* **Task instructions**
Every line of the entries below that includes "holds" belongs in the answer, copied as written.

[Stored records]

=-=-=-=-=

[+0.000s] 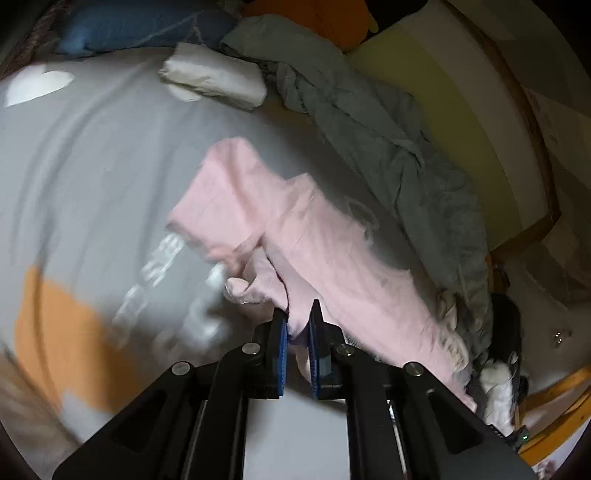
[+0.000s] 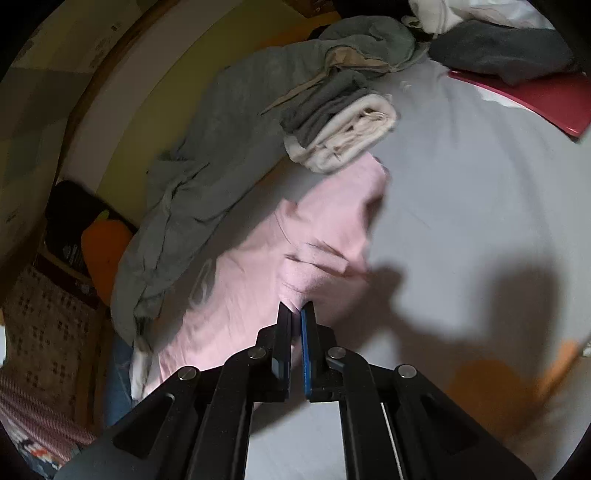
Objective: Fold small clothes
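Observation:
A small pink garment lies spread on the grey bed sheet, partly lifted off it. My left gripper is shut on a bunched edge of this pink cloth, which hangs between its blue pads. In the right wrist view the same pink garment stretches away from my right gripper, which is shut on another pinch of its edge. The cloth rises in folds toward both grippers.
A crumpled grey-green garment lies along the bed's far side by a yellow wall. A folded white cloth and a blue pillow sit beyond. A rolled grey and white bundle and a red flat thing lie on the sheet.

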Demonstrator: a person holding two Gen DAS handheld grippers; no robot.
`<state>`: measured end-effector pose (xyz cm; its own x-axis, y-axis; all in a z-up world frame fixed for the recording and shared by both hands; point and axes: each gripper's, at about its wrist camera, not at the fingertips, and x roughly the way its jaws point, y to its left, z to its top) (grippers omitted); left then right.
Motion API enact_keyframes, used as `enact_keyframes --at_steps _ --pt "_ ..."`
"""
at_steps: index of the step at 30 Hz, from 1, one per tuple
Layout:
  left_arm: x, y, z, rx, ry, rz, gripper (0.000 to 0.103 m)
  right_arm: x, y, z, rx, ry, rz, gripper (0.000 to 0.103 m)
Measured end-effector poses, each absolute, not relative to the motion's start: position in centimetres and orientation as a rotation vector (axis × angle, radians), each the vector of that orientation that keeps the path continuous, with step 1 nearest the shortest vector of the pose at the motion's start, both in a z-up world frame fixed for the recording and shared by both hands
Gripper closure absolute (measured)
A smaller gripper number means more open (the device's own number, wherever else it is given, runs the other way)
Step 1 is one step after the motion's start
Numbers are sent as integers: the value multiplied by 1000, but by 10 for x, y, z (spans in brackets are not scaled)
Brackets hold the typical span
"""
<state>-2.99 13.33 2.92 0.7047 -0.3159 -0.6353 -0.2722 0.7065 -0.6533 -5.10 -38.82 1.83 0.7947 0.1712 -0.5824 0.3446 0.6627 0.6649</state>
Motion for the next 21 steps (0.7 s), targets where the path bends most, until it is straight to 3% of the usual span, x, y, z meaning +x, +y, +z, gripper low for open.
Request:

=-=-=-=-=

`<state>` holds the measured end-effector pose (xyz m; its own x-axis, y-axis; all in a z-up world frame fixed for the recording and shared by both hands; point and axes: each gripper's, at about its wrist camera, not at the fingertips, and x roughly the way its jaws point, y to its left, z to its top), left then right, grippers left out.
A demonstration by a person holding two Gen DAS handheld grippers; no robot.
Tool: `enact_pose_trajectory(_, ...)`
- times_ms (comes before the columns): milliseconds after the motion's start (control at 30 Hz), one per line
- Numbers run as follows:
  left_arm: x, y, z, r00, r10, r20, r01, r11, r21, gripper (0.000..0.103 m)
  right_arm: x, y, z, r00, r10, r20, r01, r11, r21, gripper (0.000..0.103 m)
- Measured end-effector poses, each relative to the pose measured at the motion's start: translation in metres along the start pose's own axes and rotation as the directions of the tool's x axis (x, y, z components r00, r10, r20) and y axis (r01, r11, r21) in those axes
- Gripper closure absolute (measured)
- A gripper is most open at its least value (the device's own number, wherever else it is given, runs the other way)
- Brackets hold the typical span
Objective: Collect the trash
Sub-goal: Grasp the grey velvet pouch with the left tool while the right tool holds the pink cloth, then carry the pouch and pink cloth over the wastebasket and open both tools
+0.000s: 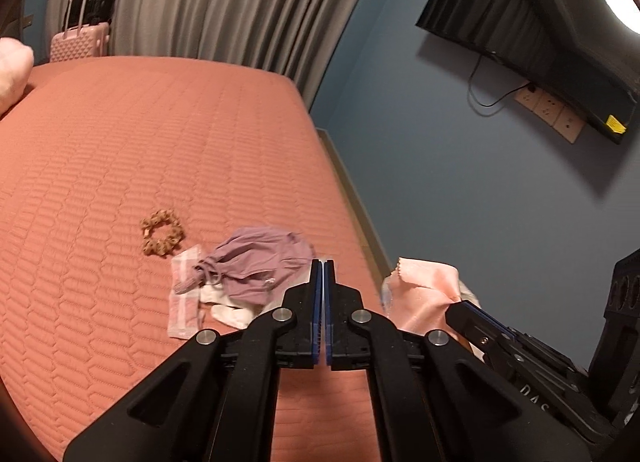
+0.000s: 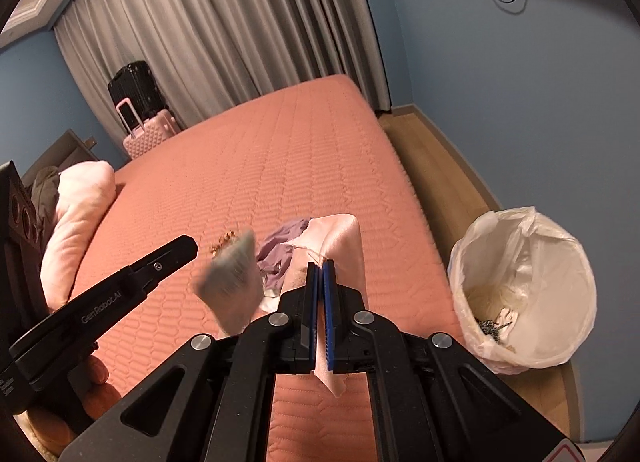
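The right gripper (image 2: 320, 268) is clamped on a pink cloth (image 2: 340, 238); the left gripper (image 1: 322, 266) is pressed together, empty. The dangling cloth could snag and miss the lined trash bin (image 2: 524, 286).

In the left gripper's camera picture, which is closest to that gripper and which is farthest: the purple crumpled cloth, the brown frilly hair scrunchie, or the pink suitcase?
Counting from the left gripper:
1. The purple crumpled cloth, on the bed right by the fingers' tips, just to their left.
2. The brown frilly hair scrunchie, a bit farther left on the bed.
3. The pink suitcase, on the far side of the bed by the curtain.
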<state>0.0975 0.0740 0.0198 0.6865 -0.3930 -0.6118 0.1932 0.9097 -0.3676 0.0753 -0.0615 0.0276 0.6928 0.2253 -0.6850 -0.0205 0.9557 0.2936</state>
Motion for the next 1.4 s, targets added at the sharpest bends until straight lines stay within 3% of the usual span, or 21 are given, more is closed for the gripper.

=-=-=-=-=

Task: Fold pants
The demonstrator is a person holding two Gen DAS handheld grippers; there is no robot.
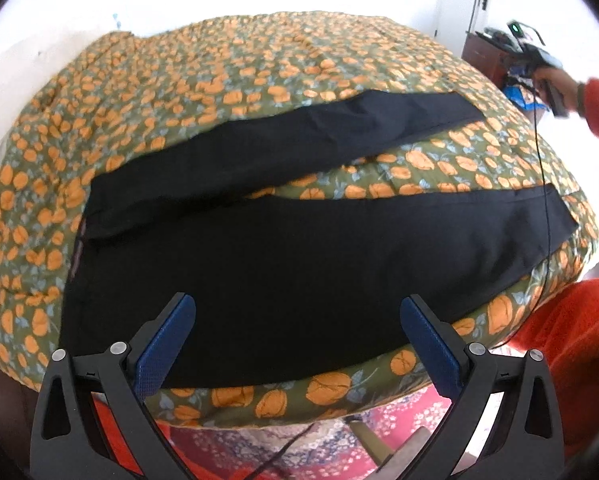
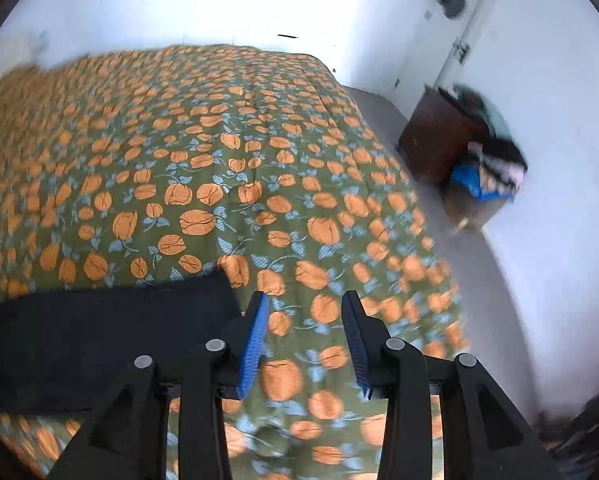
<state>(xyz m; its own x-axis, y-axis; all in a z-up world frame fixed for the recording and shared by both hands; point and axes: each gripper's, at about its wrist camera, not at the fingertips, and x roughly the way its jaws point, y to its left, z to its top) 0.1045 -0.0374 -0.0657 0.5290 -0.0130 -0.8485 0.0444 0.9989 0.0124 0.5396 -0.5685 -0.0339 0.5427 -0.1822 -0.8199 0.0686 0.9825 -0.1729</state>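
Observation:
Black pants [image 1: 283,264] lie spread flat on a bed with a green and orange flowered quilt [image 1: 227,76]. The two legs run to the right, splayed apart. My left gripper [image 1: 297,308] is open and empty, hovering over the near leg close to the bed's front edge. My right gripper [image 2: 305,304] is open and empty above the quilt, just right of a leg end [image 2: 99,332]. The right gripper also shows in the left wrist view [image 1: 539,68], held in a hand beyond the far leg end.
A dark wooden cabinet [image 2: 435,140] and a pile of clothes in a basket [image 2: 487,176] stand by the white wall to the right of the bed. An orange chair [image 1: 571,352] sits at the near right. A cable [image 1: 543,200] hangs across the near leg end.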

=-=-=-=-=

* **Response to this task**
`<state>` holds the measured end-effector pose (xyz m; its own x-axis, y-axis; all in a z-up world frame fixed for the recording and shared by both hands; point and axes: each gripper's, at about its wrist camera, not at the fingertips, and x roughly the way its jaws point, y to its left, z to its top), left then right, grippers left out.
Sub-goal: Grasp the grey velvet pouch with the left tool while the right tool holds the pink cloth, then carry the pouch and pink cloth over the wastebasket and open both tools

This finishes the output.